Her father had been largely an absentee one not of his own fault but of a mixture of long hours at an unremarkable job and the stark need for independence Chloe exerted upon everyone. The girl never begged for a hand, she'd dust herself off and call it day. Except if you knew the real girl, saw the real vulnerability she carried with her everyday— the effusive quixotic behind the sharp intellectual –you'd know that one of her greatest fears is that one day, she would have scared off anyone who ever happened to offer the help. That she would in fact be alone.
"You remember when you found out about Clark." I set a glass and the milk jug on the table that I had retrieved from the fridge. "Times it by 2 and you get her reaction. It's not like anyone saw this coming with you."
"Because I'm so normal." She rolled her eyes as she took a seat on the stool beside me.
"Oh no. You are very very not normal." Encouragingly, I rubbed her upper arm. "A step up from quirky actually."
"And I'm damn proud of it." She sighed and bowed her head, apparently I'm not the only having trouble with all the stress.
Just then Mrs. Kent clamored into the kitchen, reviewing us both with worrisome eyes. Without even a second's hesitation she embraced Chloe in a sort of side ways manner because she had been sitting face forward.
PT. 2
"Are you mad?"
Chloe took a seat next to Martha on the couch, while Clark and I loitered on the opposite side of the living room. "Not at all. Surprised, yes but being the guard of that boy and his spaceship has softened me to these things." Mrs. Kent watched as Chloe drank a few more gulps of coffee. "I still remember when Jonathan and I thought all the stories were tall tales dreamed up by an over imaginative metropolitan girl. Sometimes it's still hard to believe."
"The truth often is." Chloe sent a sideways glance to Clark, who, ignorant as always to her frequent gestures, was looking out the living room window at the field.
"Clark told me what you guys were doing here." He caught my glare.
He whispered in response. "How else was I going to explain two huge holes in the floor?"
Somehow his mom had heard him. "It's not his fault Pete, you know he can't lie to me." Well, that was true.
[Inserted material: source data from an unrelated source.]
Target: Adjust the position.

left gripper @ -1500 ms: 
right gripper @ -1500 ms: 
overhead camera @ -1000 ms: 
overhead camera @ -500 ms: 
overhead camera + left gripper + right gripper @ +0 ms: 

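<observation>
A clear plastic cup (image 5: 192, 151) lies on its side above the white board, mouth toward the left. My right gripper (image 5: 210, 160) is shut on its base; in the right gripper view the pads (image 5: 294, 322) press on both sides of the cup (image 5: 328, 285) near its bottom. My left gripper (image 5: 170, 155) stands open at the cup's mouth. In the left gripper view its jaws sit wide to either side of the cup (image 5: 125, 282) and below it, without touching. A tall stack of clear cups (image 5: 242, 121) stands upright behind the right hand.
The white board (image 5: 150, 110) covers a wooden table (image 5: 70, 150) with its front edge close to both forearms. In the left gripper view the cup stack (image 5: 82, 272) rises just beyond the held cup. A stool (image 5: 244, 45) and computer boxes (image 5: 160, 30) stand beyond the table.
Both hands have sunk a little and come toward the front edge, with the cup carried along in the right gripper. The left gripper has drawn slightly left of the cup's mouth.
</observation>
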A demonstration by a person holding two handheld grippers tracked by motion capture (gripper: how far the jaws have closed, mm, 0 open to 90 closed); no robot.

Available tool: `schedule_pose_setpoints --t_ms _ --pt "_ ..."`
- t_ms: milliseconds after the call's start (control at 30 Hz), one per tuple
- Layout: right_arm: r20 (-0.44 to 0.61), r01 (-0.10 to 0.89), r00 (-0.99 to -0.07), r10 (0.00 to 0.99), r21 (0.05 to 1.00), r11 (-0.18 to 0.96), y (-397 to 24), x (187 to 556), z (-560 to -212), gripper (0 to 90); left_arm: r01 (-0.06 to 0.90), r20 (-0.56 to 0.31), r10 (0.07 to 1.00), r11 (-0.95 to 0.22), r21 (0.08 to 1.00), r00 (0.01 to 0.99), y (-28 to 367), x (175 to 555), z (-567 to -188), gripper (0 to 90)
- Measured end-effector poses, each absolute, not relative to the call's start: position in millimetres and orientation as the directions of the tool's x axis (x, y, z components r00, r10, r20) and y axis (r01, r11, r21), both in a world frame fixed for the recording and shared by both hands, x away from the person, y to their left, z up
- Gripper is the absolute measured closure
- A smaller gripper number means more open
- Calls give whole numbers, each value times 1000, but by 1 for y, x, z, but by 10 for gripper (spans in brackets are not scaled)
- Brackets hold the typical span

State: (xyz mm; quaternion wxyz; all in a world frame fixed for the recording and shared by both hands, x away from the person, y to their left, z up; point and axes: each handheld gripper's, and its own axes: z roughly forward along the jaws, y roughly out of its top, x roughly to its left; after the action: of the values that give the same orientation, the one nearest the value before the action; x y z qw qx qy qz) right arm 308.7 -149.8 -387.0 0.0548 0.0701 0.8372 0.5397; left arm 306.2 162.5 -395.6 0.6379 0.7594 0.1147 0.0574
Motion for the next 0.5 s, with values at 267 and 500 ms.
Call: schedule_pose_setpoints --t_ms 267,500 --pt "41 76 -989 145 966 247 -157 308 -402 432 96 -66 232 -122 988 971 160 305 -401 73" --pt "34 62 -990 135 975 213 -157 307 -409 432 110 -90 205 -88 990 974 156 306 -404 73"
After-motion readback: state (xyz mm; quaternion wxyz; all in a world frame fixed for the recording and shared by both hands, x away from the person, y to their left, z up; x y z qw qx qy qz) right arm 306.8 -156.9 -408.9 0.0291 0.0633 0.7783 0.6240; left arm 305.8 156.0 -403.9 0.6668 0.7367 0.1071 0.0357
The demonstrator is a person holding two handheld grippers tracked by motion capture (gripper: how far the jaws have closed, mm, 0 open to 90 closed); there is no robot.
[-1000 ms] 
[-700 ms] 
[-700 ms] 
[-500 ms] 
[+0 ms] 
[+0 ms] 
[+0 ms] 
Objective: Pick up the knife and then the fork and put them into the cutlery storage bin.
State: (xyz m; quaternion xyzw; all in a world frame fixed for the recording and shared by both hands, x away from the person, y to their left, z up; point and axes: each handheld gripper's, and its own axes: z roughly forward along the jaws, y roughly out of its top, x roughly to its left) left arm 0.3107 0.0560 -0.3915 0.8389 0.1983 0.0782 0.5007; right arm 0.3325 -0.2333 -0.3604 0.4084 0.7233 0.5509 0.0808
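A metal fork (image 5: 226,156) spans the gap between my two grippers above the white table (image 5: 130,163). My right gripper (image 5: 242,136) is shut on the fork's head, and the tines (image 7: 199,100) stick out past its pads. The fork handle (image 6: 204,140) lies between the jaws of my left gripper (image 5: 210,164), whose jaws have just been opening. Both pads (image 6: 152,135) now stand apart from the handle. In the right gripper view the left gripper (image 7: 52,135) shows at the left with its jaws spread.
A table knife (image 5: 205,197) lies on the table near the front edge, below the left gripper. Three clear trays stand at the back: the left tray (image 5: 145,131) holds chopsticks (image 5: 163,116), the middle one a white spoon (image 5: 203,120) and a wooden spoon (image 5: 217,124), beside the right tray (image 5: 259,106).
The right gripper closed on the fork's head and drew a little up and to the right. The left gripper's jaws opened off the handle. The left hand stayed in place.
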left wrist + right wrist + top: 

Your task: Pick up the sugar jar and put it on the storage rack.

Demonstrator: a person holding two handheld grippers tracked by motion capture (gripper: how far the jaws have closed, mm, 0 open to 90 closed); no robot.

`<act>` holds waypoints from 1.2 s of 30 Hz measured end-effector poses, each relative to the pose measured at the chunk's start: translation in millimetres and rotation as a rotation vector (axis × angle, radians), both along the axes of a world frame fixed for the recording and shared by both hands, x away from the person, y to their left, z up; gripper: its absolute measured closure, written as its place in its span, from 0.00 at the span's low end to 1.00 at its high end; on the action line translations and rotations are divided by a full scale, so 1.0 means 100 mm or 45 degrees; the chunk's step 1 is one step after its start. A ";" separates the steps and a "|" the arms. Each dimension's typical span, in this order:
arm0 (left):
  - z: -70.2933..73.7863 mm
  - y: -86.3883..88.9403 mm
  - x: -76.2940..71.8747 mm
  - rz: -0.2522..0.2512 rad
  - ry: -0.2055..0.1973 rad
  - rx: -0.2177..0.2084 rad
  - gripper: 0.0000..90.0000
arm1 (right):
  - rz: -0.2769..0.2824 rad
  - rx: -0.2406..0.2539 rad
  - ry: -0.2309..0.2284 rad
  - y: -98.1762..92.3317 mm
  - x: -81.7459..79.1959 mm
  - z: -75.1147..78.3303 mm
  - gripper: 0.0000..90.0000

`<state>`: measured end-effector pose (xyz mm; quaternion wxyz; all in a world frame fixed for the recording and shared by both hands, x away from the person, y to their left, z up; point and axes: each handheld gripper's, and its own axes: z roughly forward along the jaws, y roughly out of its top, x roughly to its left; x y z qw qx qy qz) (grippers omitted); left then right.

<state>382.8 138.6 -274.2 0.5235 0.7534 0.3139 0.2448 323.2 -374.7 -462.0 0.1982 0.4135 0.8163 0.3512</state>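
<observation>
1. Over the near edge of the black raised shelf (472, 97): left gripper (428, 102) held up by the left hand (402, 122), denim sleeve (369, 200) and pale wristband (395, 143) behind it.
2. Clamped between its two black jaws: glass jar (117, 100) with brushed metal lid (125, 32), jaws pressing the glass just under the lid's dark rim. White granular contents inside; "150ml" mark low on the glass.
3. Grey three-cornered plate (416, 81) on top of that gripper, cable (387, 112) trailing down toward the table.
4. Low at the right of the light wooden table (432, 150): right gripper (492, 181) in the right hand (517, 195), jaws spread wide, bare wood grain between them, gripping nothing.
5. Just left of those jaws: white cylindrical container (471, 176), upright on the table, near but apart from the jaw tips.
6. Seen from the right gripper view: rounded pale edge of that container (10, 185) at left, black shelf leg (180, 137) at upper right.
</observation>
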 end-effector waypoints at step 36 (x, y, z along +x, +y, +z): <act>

It still made this more complicated and after all the progress this was no time for complication. "I'm happy you're doing this." She placed a hand on Chloe's shoulder. "I really am proud of you. All of you."
"Things are going considerably well. I haven't had any urges to kill someone yet." She offered that morbid thought with a smile. I really hated when she did that.
"Oh Chloe, don't think like that. You're not going to hurt anybody." They stared at each other for a moment, exchanging looks I couldn't interpret.
"Boys, I'd really like you to leave us for a while. I think Chloe and I deserve a long talk."
Clark eyebrows shot up in that 'We need to run now' way. I stopped myself before I laughed because I didn't want to give Clark away. We walked past the girls, mother and daughter, with alacrity.
Without thinking, he bent down and kissed Chloe on the cheek. He paused on his way back, confused about what he'd done. I noticed the way Mrs. Kent eyed Clark, like she had suspected him of what I already knew he was guilty of. She may not have had the facts I did, but she knew her son and all of his misguided romance antics.
A mother's intuition. That was what we needed now. I never thought about it before. Mrs. Kent was the one to teach Clark, along her husband of course. Mrs. Kent was there for every training session and growth spurt young Clark had to survive. She was there for every platitude and moral conflict.
There was no question in my mind that she could do it again for Chloe.